## [Required work]
Please output the full listing, character for character.

## [Source data]

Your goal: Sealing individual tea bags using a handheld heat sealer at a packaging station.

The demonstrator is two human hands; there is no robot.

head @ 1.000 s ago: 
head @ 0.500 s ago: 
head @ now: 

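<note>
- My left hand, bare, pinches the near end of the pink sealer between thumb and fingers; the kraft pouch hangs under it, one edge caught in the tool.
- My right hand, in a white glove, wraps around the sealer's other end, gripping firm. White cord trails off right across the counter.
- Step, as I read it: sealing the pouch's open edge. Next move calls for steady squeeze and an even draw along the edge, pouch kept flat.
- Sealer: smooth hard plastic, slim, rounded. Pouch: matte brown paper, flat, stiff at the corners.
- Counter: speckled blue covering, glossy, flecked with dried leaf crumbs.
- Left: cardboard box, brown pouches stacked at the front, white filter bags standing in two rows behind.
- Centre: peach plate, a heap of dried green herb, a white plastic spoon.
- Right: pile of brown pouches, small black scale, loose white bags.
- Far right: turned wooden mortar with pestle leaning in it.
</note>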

## [Output below]
Your goal: Sealing individual tea bags using a handheld heat sealer at a packaging station.

The demonstrator is two human hands; there is no robot.

head @ 1.000 s ago: 
head @ 0.500 s ago: 
head @ now: 

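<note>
- My left hand, bare, pinches the near end of the pink sealer between thumb and fingers; the kraft pouch hangs under it, one edge caught in the tool.
- My right hand, in a white glove, wraps around the sealer's other end, gripping firm. White cord trails off right across the counter.
- Step, as I read it: sealing the pouch's open edge. Next move calls for steady squeeze and an even draw along the edge, pouch kept flat.
- Sealer: smooth hard plastic, slim, rounded. Pouch: matte brown paper, flat, stiff at the corners.
- Counter: speckled blue covering, glossy, flecked with dried leaf crumbs.
- Left: cardboard box, brown pouches stacked at the front, white filter bags standing in two rows behind.
- Centre: peach plate, a heap of dried green herb, a white plastic spoon.
- Right: pile of brown pouches, small black scale, loose white bags.
- Far right: turned wooden mortar with pestle leaning in it.
</note>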

The answer given above is complete as it stands.